The elegant setting reminds me of Hotel Centennial yet the casual vibe of this room makes me feel as though I am in the comforts of my own home.
A wooden communal table sitting thirty is a permanent centrepiece and is hosting an entire group for lunch today.
Mysaucepan‘s French Martini is bittersweet with Chambord raspberry liqueur, vodka and pineapple juice.
“No more sauvignon blancs OK!” I declare to Mysaucepan and the Monk. We agree in a heartbeat.
One varietal that all three of us unanimously concur is a citrusy pinot gris on a warm sunny day like this.
Ramato in Italian means copper coloured.
Our 2012 Marco Polo Pinot Grigio is made with skin contact on the grapes producing an alluring copper colour. Flavours of pear, jasmine and apple combine to produce a refreshing and crisp wine with amazing texture and minerality.
This wine is as good as its mark-up from $19.99 per bottle price on many on-line liquor stores.
Roasted bug tails, lime, fregula and spiced white carrot
According to the chef, the roasted bug tails come from the Gulf of Carpentaria off the Northern Territory and Queensland.
The fregula is al dente just as the bug tails are firm and beautifully caramelized.
Bursts of finger lime add citrusy notes while crunchy roasted almonds allure my senses to a rich and velvety seafood broth.
Quail poached in five spice, bone marrow, dried fig, blood orange, witlof
A quail is de-boned and quartered, one half poached the other deep-fried.
Five spice is subtle though I find a little bitterness from the deep-fried portions being slightly overdone. Wedges of blood orange and fig add more sweetness to a deep brown honey and marrow glaze.
Rankin cod, banana prawn, asparagus, galangal scented shrimp bouillon
A few chunks of crisp-skinned cod, banana prawn and asparagus are swimming in a pool of galangal scented shrimp bouillon redolent of a Marseilles-inspired seafood bouillabaisse.
This dish is elegant though for a main, it can be a lot more generous in size.
Slow roast shoulder of white Pyrenees lamb, black olive, roast tomato, spring peas, fondant potato
Blistered truss cherry tomatoes sit on a slow roast Pyrenees lamb shoulder, its skin golden brown from the oven. Chunky pieces of fresh zucchini and spring peas are thrown into the mix with roasted fondant potatoes and black olives.
“How can I forget?” she replies immediately.
“Of course, especially when we needed a doggy bag too. The slow roast lamb shoulder would be my choice since we have Monk‘s help this time.” I request.
“But a slow roast doesn’t fully show the skill of a chef” Mysaucepan and Monk laments.
“Who cares?” I say. “I bet it’s going to be tasty!”
Succulent strands of meat appear as I sink my fork into this lamb shoulder.
Fondant essentially means cooking with stock but I would have preferred these potatoes cooked through a lot more.

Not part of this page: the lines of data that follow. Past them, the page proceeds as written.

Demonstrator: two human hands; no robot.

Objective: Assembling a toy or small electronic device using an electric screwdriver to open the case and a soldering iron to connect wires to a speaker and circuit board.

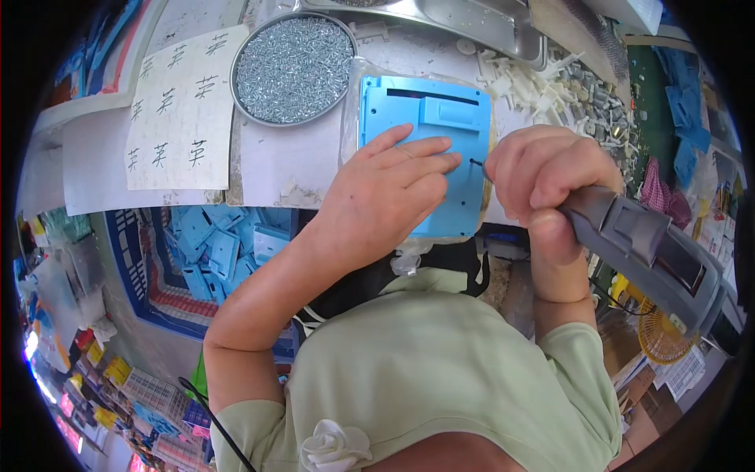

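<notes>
A light blue plastic panel (429, 118) lies flat on the bench in front of me. My left hand (385, 193) rests on it with fingers spread, pressing it down; the fingertips sit close to a small dark screw (475, 163) at the panel's right side. My right hand (543, 177) is wrapped around a grey electric screwdriver (653, 252), whose tip points left at that screw. The screwdriver's bit is mostly hidden behind my right fingers.
A round metal tray (292, 69) full of small silver screws stands at the back left. White paper with handwritten marks (181, 110) lies beside it. White plastic parts (543, 82) pile at the back right. Below the bench a blue crate (126, 259) holds more blue panels.
</notes>
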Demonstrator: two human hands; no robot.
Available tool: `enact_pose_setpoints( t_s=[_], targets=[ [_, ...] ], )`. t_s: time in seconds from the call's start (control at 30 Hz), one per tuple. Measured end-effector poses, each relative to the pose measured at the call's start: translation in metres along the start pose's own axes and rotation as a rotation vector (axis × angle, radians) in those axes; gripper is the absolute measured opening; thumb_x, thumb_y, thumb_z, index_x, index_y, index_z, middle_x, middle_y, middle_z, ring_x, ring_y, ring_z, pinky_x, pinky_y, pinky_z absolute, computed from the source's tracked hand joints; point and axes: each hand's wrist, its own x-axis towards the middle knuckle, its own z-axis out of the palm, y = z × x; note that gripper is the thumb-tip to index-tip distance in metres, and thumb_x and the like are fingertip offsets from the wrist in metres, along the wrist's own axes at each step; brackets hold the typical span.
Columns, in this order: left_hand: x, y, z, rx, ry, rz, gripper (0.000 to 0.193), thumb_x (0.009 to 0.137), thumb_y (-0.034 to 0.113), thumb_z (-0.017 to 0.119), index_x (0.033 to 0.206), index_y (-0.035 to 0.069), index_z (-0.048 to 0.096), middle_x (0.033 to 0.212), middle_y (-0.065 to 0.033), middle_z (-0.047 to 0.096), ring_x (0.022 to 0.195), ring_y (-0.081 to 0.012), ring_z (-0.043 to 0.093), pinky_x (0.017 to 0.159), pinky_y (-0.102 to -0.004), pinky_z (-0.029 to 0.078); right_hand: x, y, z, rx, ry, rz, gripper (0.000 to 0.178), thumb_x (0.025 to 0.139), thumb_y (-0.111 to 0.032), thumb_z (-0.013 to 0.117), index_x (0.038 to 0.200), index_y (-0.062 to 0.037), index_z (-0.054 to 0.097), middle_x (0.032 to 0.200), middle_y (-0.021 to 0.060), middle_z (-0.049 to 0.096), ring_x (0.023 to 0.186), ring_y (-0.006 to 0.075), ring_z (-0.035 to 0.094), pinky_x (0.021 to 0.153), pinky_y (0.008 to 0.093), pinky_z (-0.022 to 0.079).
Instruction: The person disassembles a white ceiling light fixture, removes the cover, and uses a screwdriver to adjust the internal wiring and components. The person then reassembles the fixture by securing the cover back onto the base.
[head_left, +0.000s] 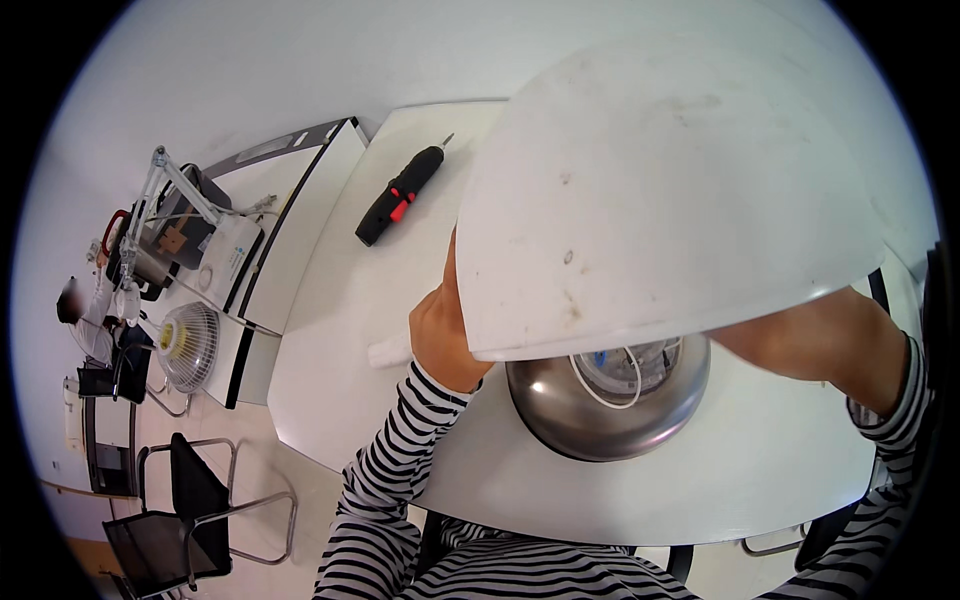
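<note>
A large white domed lampshade (680,200), marked with several dark smudges, is raised over the table in front of me. My left hand (445,335) holds its left edge, fingers hidden behind it. From the right, my right hand (800,340) reaches under the near rim and supports the shade; its fingers are out of sight too. Below the shade sits a round brushed-metal lamp base (610,430), partly covered. Inside the base a white wire (637,385) loops out, and a bit of blue shows.
A black and red electric screwdriver (402,195) lies on the white table (330,350). Near my left hand is a small white cylinder (390,350). On the left stand a side table with a desk lamp (205,200), a fan (187,345), black chairs (190,500) and a seated person (92,325).
</note>
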Motion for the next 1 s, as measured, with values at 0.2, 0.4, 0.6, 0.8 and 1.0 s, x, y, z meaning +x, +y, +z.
enact_pose_setpoints(
  t_s=[0.2,0.4,0.6,0.8,1.0],
  targets=[
    [0.005,0.012,-0.004,-0.216,-0.032,-0.197,0.036,0.058,0.021,0.067,0.087,0.001,0.057,0.076,-0.0085,0.058,0.067,-0.0237,0.055,0.062,-0.0297,0.046,0.004,0.002,-0.003,-0.146,-0.011,-0.081,0.028,0.066,-0.015,0.057,0.092,-0.0058,0.059,0.070,0.0020,0.054,0.060,0.0126,0.055,0.049,0.0269,0.045],
    [0.001,0.002,0.001,0.014,-0.071,-0.073,0.101,0.057,0.058,0.066,0.125,-0.005,0.027,0.104,-0.0131,0.056,0.065,-0.0223,0.060,0.057,-0.0285,0.049,0.012,0.011,-0.006,0.733,-0.411,0.585,0.026,0.073,-0.021,0.061,0.094,-0.0050,0.058,0.065,0.0034,0.055,0.050,0.0108,0.050,0.042,0.0222,0.037],
    [0.002,0.001,0.001,-0.016,0.009,-0.016,0.102,0.054,0.054,0.070,0.125,-0.006,0.027,0.097,-0.0118,0.058,0.066,-0.0226,0.060,0.059,-0.0292,0.049,0.017,0.019,-0.017,1.084,-0.680,1.036,0.033,0.066,-0.019,0.063,0.096,-0.0049,0.058,0.066,0.0062,0.059,0.051,0.0101,0.050,0.049,0.0203,0.040],
    [-0.001,0.000,0.000,-0.058,0.022,-0.042,0.075,0.058,0.034,0.070,0.114,-0.003,0.037,0.086,-0.0102,0.059,0.066,-0.0226,0.058,0.060,-0.0296,0.047,-0.006,0.004,0.001,0.370,0.054,0.070,0.028,0.061,-0.008,0.062,0.089,-0.0055,0.058,0.067,0.0045,0.056,0.054,0.0140,0.054,0.049,0.0244,0.046],
    [-0.002,0.004,0.002,-0.071,-0.012,-0.150,0.036,0.061,0.023,0.064,0.092,0.005,0.059,0.084,-0.0066,0.059,0.074,-0.0226,0.056,0.066,-0.0320,0.047,-0.003,0.020,0.009,0.326,0.065,0.035,0.029,0.060,-0.011,0.067,0.089,-0.0072,0.063,0.078,0.0045,0.062,0.063,0.0179,0.059,0.055,0.0264,0.048]
  ],
)
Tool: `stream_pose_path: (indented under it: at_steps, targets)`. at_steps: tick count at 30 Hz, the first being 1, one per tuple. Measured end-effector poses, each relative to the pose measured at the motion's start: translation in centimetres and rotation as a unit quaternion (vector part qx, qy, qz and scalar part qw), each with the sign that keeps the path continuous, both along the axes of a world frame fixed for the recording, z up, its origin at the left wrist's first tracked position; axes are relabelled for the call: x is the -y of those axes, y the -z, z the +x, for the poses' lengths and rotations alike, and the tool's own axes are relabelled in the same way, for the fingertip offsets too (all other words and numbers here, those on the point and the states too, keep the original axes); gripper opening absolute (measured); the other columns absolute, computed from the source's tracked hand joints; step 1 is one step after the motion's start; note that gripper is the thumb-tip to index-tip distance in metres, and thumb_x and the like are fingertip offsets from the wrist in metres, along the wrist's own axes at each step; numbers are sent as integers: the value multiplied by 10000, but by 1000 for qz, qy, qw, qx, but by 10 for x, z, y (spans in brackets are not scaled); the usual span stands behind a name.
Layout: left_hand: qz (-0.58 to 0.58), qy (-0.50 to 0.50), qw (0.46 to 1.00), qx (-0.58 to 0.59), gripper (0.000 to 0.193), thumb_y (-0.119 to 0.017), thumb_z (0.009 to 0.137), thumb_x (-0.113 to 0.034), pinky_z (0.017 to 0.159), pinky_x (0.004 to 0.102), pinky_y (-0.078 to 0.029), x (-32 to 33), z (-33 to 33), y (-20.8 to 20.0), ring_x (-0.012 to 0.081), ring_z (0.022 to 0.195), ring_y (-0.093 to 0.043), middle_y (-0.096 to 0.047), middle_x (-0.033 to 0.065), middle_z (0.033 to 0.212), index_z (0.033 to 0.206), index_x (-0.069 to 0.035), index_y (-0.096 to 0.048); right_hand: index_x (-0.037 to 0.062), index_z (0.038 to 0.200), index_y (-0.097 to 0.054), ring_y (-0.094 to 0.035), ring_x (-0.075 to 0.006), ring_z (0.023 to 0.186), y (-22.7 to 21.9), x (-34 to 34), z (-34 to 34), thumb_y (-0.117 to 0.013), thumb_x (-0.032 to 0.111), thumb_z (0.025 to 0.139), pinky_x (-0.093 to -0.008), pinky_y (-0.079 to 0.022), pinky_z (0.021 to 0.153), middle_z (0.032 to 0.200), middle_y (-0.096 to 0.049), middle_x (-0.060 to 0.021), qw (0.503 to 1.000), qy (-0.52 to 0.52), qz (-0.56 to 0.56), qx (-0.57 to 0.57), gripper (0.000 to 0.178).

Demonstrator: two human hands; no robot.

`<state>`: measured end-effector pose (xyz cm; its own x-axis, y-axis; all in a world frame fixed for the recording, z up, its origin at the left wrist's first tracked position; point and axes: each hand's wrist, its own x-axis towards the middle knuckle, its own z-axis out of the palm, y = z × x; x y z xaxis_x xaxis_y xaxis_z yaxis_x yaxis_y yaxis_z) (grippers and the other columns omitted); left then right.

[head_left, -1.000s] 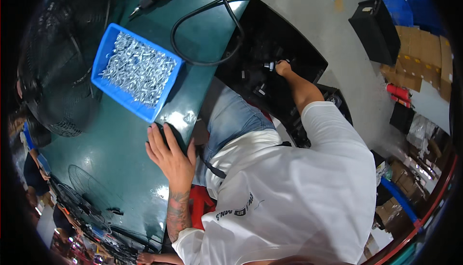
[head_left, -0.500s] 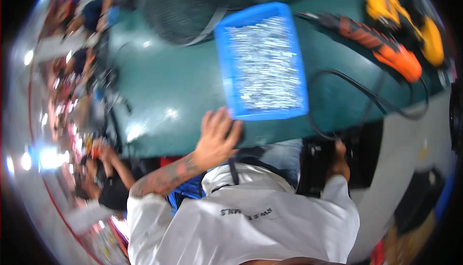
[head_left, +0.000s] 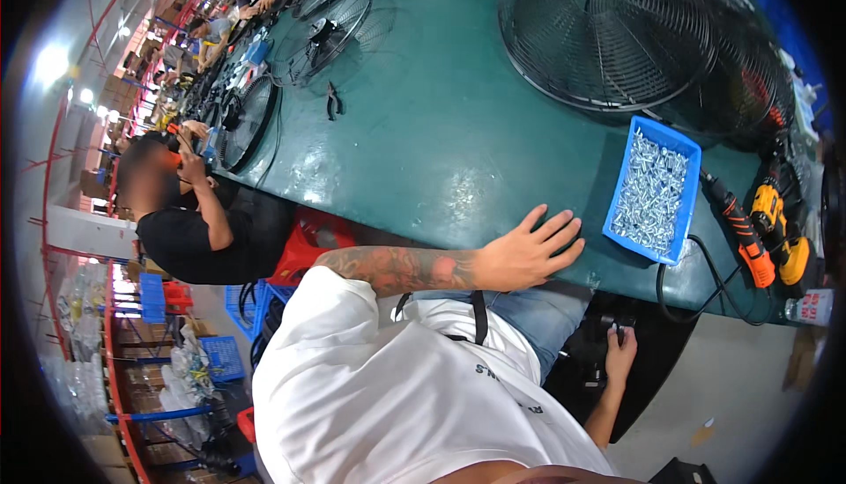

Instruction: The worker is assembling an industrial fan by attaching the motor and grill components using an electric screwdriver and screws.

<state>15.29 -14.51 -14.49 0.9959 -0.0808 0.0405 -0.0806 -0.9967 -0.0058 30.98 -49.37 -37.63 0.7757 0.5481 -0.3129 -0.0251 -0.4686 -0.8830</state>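
Note:
My left hand lies flat on the near edge of the green table, fingers spread, holding nothing. To its right stands a blue plastic tray filled with small silver screws; hand and tray are apart. Below the table edge, my right hand reaches into a dark black area beside my leg. Its fingers are bent together by a small black part, too dark to name. An orange-and-black electric screwdriver with a black cable lies right of the tray.
Black wire fan guards rest at the far right. Yellow power tools and a plastic bottle sit by the right edge. Pliers lie farther left, near more fan parts. A co-worker is at the left.
The view has swung left, so tray and tools appear farther right and more bench shows. My left hand stays spread at the table edge, now farther from the tray; my right stays below the table.

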Motion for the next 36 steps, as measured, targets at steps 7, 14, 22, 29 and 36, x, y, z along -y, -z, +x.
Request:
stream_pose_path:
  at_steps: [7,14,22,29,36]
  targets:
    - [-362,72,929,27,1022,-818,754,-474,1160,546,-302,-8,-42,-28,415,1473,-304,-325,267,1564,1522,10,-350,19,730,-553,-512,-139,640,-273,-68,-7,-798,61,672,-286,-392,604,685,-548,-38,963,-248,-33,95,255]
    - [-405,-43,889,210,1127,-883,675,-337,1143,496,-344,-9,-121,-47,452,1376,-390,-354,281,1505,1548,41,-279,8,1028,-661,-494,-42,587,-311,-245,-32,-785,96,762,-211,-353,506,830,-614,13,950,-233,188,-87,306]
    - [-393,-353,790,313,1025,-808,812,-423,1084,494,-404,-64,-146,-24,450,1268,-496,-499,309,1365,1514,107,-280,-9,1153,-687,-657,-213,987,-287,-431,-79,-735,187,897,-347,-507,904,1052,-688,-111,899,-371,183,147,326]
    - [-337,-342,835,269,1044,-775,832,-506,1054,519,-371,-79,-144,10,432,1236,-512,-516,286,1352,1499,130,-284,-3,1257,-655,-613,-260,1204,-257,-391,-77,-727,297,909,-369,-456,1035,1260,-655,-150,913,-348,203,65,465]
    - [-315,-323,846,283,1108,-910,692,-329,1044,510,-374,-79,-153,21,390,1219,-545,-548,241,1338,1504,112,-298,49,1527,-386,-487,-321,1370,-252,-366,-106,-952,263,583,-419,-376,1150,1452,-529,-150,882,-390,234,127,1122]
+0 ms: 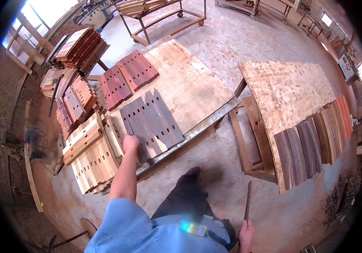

Bold pieces of skin-on potato may be rustic with country style wholesomeness but sadly, they are bordering on dry and chalky. Thankfully lamb juices at the bottom of this roasting pot are coming to the rescue.
While our cod fish main is rather puny for $34, the size of this lamb shoulder is far more generous. A few pinches of salt bring out gamey flavours of meat and fat.
From previous experience, doggy bagging our shared lamb rack at Hotel Centennial was a bloody delicious meal the day after. And it’s no different with this lamb shoulder because it brings back wonderful moments from our lunch yesterday.
And it’s a delicious Sunday lunch for me as I write this blog post for you.
So dear readers, are you happy ordering restaurant dishes that are tasty but don’t show much skill from the chef?
2 Short street
Double Bay, New South Wales
Tel: +61 2 9363 0010
Mondays closed. Tuesdays to Wednesdays 3pm – midnight, Thursday to Saturday 12pm to midnight, Sunday 12pm – 10pm (Dining room 12pm – 5pm)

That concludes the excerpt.